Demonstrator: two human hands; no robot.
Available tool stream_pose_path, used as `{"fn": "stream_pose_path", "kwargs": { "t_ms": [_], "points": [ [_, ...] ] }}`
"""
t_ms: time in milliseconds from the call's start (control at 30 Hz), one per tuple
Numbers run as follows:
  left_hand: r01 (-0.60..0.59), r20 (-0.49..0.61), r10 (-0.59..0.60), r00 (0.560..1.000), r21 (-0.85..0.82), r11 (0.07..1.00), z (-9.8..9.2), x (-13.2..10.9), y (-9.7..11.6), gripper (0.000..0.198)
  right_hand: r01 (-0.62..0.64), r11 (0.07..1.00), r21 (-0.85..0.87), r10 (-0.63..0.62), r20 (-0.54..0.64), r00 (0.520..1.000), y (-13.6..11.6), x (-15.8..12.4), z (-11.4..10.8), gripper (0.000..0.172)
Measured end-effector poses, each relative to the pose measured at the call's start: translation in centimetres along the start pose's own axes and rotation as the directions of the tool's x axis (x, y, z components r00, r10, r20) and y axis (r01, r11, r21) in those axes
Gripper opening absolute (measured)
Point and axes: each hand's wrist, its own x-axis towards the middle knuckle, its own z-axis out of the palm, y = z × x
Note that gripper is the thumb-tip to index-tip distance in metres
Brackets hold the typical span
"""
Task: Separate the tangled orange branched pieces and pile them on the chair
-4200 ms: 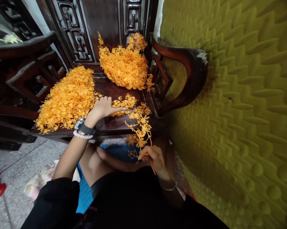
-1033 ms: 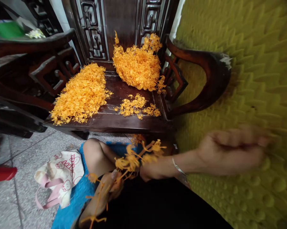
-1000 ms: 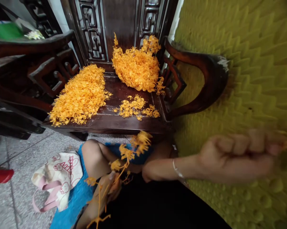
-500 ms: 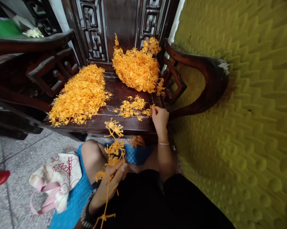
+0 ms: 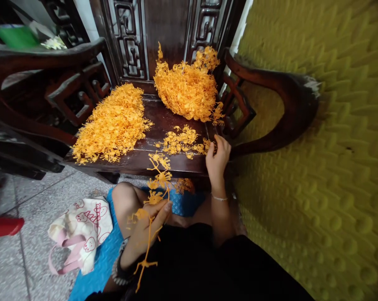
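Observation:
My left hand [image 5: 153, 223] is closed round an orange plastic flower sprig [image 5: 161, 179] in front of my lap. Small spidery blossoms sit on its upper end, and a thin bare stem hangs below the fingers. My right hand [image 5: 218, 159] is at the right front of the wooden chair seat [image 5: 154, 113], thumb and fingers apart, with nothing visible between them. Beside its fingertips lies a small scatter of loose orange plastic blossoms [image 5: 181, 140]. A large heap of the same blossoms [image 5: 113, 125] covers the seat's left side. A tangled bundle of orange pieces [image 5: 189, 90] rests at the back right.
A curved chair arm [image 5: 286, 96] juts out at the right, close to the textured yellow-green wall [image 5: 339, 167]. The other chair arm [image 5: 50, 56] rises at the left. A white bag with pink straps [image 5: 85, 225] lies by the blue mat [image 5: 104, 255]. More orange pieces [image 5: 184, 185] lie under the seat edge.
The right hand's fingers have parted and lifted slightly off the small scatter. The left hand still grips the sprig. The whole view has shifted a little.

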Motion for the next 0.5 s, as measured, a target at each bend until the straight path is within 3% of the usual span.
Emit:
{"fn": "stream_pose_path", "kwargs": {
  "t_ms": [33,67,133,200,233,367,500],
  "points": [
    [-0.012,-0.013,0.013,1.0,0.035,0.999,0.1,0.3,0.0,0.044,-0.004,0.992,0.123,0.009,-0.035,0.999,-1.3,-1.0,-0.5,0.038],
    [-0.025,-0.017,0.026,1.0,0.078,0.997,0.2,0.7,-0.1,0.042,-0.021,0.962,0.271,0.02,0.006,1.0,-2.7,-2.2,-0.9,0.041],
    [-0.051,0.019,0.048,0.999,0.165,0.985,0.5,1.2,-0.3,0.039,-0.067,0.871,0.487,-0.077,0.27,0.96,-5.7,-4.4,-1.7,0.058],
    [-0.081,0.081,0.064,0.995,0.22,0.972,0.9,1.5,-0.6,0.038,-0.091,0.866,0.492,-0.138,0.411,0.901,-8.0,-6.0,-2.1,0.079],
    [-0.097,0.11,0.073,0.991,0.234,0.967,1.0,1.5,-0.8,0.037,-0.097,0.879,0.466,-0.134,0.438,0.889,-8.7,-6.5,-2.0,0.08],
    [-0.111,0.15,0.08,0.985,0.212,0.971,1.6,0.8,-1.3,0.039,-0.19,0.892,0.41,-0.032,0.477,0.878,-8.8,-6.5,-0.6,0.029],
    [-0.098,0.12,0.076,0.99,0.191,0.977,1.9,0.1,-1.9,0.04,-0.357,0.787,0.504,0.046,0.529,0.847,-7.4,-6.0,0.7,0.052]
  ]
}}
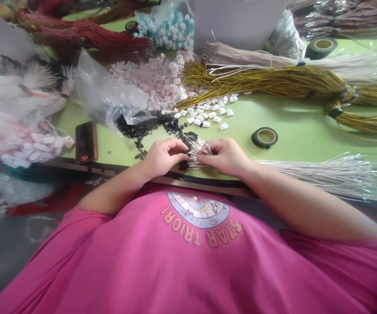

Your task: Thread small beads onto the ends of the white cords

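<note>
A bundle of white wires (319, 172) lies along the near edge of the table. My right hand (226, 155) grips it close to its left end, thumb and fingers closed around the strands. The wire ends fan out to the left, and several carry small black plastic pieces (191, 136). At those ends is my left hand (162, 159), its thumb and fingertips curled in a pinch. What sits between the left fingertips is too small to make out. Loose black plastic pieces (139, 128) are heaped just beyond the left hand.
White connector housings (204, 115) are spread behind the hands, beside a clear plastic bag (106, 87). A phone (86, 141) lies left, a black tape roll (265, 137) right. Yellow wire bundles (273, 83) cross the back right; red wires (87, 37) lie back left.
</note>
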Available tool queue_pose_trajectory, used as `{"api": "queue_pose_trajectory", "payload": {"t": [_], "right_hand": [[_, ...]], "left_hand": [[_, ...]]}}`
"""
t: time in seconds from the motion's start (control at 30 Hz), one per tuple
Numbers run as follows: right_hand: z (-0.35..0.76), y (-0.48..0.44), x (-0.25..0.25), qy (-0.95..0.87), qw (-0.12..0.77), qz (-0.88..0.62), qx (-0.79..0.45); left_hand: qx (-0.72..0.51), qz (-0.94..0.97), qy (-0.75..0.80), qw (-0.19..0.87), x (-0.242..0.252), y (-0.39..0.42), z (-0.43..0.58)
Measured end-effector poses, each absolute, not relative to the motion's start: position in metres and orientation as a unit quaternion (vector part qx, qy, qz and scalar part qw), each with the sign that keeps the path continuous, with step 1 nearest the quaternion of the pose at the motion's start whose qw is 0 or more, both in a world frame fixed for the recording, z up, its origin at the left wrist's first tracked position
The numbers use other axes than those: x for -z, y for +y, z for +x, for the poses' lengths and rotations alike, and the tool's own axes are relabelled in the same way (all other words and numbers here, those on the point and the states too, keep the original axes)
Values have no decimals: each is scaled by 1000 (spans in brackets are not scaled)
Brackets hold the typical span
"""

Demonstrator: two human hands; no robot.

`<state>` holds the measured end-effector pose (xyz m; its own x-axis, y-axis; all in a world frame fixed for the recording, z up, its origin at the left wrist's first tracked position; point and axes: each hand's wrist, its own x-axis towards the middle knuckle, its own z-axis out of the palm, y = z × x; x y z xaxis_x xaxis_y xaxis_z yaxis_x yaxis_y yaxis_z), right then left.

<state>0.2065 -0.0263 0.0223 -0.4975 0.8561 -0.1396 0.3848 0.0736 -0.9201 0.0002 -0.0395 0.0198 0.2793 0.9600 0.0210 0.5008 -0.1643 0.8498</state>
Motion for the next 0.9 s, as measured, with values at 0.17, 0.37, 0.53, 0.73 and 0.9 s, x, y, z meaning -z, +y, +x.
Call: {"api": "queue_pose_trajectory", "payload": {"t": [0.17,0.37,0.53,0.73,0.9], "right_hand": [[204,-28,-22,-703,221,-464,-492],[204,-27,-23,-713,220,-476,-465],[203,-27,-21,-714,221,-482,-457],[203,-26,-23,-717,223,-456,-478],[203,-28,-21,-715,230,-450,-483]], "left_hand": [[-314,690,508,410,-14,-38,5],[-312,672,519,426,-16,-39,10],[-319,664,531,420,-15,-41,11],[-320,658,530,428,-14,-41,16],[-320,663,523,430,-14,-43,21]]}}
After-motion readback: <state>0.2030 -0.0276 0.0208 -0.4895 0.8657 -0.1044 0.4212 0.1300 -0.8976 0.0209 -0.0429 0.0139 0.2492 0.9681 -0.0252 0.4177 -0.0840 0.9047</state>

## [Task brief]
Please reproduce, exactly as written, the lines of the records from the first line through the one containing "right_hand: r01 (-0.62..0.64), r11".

## [Output for this exercise]
Demonstrator: two human hands; no robot.
Available tool stream_pose_path, used as `{"fn": "stream_pose_path", "kwargs": { "t_ms": [_], "points": [ [_, ...] ] }}`
"""
t_ms: time in milliseconds from the call's start (control at 30 Hz), one per tuple
Numbers run as follows:
  left_hand: r01 (-0.60..0.59), r20 (-0.49..0.61), r10 (-0.59..0.60), r00 (0.560..1.000), r21 (-0.85..0.82), r11 (0.07..1.00), z (-9.8..9.2), x (-13.2..10.9), y (-9.7..11.6), gripper (0.000..0.198)
  right_hand: r01 (-0.62..0.64), r11 (0.07..1.00), r21 (-0.85..0.87), r10 (-0.63..0.62), r20 (-0.54..0.64), r00 (0.520..1.000), y (-13.6..11.6), x (-15.8..12.4), z (-11.4..10.8), gripper (0.000..0.172)

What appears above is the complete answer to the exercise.